→ ASSIGNMENT: Every entry must be reproduced word for word.

[Stored items from a collection]
_ _ _ _ _ _ _

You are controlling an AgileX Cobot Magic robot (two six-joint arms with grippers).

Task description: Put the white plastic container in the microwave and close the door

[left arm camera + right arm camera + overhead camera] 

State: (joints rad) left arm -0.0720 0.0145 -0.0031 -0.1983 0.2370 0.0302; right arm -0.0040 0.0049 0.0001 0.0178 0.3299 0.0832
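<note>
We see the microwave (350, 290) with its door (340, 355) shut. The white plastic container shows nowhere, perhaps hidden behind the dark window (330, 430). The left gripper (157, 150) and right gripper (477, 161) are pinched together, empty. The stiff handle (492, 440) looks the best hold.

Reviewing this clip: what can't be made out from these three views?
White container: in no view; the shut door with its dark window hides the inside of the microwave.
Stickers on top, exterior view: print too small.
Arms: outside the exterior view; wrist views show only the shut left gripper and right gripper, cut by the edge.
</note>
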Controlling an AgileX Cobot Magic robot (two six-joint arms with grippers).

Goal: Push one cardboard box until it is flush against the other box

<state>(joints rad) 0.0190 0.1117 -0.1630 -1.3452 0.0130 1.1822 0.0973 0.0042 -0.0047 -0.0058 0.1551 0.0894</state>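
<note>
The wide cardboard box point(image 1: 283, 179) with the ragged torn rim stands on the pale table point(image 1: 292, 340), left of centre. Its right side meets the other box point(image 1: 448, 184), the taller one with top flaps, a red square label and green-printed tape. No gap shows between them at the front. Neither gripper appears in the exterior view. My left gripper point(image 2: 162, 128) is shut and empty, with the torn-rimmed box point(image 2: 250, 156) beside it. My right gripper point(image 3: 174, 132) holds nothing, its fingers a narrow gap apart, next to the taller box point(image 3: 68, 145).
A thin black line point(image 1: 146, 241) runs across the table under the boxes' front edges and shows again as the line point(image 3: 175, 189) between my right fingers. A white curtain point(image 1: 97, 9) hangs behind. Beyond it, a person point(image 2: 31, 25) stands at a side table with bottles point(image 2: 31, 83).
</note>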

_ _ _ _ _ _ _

→ SOLUTION TO THE PROBLEM:
You are controlling an AgileX Cobot Magic robot (two six-joint arms with grippers).

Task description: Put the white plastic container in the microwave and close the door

[left arm camera + right arm camera + overhead camera] 

State: (joints rad) left arm -0.0720 0.0145 -0.0031 -0.1983 0.2370 0.0302; right arm -0.0040 0.0049 0.0001 0.0178 0.3299 0.0832
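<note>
We see the microwave (350, 290) with its door (340, 355) shut. The white plastic container shows nowhere, perhaps hidden behind the dark window (330, 430). The left gripper (157, 150) and right gripper (477, 161) are pinched together, empty. The stiff handle (492, 440) looks the best hold.

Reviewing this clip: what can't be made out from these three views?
White container: in no view; the shut door with its dark window hides the inside of the microwave.
Stickers on top, exterior view: print too small.
Arms: outside the exterior view; wrist views show only the shut left gripper and right gripper, cut by the edge.
</note>
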Controlling an AgileX Cobot Magic robot (two six-joint arms with grippers).

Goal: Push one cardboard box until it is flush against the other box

<state>(joints rad) 0.0190 0.1117 -0.1630 -1.3452 0.0130 1.1822 0.0973 0.0042 -0.0047 -0.0058 0.1551 0.0894</state>
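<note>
The wide cardboard box point(image 1: 283, 179) with the ragged torn rim stands on the pale table point(image 1: 292, 340), left of centre. Its right side meets the other box point(image 1: 448, 184), the taller one with top flaps, a red square label and green-printed tape. No gap shows between them at the front. Neither gripper appears in the exterior view. My left gripper point(image 2: 162, 128) is shut and empty, with the torn-rimmed box point(image 2: 250, 156) beside it. My right gripper point(image 3: 174, 132) holds nothing, its fingers a narrow gap apart, next to the taller box point(image 3: 68, 145).
A thin black line point(image 1: 146, 241) runs across the table under the boxes' front edges and shows again as the line point(image 3: 175, 189) between my right fingers. A white curtain point(image 1: 97, 9) hangs behind. Beyond it, a person point(image 2: 31, 25) stands at a side table with bottles point(image 2: 31, 83).
</note>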

The work on this exercise is now complete.